### To do
Please write out the listing beneath this sentence exactly, from its first line to the line with "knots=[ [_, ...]", and stop there.

### Data extract

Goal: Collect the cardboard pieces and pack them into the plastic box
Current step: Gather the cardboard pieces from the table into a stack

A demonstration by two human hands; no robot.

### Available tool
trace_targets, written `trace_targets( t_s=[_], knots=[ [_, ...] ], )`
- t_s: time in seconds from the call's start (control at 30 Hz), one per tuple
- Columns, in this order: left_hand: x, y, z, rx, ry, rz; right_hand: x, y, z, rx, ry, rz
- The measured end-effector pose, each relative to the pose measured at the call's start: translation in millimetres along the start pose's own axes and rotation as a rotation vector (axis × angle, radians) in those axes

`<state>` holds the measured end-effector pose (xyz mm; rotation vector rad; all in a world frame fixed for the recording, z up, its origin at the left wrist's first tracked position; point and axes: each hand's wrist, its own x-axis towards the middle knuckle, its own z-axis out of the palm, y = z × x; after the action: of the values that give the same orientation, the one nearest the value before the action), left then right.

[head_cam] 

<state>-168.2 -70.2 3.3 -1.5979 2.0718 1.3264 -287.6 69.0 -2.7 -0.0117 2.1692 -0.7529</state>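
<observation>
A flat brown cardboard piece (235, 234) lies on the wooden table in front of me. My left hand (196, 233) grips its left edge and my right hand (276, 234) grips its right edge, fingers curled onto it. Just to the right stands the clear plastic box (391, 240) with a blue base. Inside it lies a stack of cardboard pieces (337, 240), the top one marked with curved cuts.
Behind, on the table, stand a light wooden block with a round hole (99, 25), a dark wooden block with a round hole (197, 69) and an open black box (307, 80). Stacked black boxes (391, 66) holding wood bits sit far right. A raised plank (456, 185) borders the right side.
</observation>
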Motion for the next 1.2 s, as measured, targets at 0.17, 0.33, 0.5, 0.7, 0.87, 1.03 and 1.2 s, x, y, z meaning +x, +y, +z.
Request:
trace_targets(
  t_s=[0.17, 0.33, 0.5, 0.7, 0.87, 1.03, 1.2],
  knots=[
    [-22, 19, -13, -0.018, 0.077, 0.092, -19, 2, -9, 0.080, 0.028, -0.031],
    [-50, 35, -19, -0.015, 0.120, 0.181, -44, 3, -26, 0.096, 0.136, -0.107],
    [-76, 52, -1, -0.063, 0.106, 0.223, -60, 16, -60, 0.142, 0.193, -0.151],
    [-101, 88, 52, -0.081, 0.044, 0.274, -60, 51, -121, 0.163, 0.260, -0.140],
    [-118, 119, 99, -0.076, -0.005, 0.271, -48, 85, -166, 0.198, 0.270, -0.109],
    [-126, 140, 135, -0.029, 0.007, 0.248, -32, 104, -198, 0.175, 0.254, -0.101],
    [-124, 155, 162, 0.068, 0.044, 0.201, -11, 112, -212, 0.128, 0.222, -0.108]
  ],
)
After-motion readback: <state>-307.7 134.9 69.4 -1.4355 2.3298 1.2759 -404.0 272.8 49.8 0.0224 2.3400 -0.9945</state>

### Written solution
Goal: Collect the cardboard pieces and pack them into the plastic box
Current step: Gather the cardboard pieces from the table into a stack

A demonstration by two human hands; no robot.

### Available tool
trace_targets, written `trace_targets( t_s=[_], knots=[ [_, ...] ], )`

The full answer has now been given.